Who gave what answers? 

Ten days after the Supreme Court (SC) rejected the petitions filed against giving Marcos a place in the LNMB, a motion for reconsideration had yet to be filed and heard in accordance with court rules. The holding of the burial therefore dismissed the rules obliging the period in which the decision could be reconsidered by the SC.








Associate Justices Arturo Brion, Presbitero Velasco Jr, Diosdado Peralta, Lucas Bersamin, Mariano del Castillo, Jose Perez, Teresita de Castro, Jose Mendoza, and Estela Perlas-Bernabe



Chief Justice Maria Lourdes Sereno, together with Senior Associate Justice Antonio Carpio, and Associate Justices Marvic Leonen, Francis Jardeleza, and Alfredo Benjamin Caguioa



 Associate Justice Bienvenido Reyes

Coverage was quick to point to the president’s role, recalling his campaign promise and several statements expressing his view on the legality of the burial and that it would help the nation to move forward.

Reports cited statements of AFP and PNP officials which hinted that Duterte indeed knew of the burial and Malacañang feigned ignorance.

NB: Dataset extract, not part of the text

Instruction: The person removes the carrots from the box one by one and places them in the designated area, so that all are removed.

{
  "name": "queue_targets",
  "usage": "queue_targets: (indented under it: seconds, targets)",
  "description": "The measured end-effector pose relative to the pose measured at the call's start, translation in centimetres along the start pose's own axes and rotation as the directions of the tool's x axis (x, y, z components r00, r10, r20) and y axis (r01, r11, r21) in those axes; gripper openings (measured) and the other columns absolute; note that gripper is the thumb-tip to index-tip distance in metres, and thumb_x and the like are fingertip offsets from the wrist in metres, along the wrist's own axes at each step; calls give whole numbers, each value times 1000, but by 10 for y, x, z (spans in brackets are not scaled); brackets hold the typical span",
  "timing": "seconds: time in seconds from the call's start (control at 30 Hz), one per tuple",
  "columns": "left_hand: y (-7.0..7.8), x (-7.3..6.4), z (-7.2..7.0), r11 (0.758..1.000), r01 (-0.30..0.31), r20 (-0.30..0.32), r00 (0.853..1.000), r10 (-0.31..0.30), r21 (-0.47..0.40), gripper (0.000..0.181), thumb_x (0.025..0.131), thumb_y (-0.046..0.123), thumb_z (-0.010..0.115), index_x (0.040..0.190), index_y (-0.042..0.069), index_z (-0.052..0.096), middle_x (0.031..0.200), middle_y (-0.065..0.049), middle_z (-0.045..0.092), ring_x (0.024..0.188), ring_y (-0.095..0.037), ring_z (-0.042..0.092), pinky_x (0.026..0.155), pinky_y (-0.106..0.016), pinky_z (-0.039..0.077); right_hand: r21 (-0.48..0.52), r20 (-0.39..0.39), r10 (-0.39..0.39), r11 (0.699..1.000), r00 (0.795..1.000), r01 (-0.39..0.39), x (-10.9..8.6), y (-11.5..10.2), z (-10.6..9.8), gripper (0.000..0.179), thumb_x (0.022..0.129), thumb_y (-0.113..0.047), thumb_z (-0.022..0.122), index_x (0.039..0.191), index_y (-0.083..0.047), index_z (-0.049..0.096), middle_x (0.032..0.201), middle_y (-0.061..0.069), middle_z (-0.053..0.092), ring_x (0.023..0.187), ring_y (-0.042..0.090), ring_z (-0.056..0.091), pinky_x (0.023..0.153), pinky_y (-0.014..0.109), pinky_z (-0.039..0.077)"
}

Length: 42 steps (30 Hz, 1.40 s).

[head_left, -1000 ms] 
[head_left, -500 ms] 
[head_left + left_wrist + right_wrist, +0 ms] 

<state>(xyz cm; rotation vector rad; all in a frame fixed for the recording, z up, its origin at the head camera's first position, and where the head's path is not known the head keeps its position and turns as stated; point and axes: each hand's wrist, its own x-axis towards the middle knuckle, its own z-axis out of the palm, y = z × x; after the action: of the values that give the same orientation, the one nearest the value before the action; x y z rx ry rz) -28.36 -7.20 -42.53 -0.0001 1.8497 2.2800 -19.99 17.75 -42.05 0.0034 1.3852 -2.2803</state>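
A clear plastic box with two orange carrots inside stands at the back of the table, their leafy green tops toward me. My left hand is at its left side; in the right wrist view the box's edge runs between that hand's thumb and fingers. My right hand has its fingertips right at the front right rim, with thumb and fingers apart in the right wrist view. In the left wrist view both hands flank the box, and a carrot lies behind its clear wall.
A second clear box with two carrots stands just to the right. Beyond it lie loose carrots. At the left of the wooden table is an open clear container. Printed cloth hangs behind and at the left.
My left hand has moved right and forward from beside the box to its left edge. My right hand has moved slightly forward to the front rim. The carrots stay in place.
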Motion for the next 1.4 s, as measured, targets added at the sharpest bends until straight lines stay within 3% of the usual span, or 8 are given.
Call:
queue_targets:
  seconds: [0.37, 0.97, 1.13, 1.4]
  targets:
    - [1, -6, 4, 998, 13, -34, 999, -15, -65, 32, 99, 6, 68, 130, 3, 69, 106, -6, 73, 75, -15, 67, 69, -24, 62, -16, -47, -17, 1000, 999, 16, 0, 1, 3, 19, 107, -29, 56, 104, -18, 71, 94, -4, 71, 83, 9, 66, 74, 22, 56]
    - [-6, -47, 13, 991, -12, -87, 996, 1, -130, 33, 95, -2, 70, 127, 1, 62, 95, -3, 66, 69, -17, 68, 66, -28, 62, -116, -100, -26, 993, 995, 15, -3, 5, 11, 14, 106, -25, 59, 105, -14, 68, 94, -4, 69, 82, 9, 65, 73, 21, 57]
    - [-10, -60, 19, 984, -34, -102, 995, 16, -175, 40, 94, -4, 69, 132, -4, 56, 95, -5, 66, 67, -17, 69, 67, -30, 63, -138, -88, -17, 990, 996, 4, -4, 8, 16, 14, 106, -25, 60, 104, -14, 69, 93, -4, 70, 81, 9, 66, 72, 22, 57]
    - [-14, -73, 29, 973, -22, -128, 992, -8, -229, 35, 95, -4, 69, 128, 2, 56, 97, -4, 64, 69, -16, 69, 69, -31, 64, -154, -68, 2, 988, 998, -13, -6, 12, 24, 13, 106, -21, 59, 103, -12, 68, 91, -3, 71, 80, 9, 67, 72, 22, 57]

Acting PNP Regional Director Chief Superintendent Oscar Albayalde confirmed that the burial would take place and that the Marcoses had requested for it to be a private affair. Shortly after the burial, AFP Spokesperson Brig. Gen. Restituto Padilla said in a press briefing that the president “is always kept aware of everything that’s happening in the country.”

Media kept up live coverage of protest groups around the Libingan with follow-up interviews with officials and other civil society leaders, fueling spontaneous demonstrations to protest the burial.

In the late afternoon, students from the Ateneo de Manila University, Miriam College and the University of the Philippines Diliman lined up Katipunan Avenue, holding up signs and chanting slogans.  In the evening, people gathered in numbers around the People Power Monument along Edsa and the Ayala Triangle in Makati. The furor drew out crowds in other parts of the country — in the cities of Cebu, Davao and Zamboanga. “Marcos is no hero!” was the people’s preferred battle cry — written on posters, placards, pinned or printed on T-shirts.

The protest took over social media in the days that followed.


A student shout slogan during the anti-Marcos burial rally at the People Power Monument, Nov. 30, 2016.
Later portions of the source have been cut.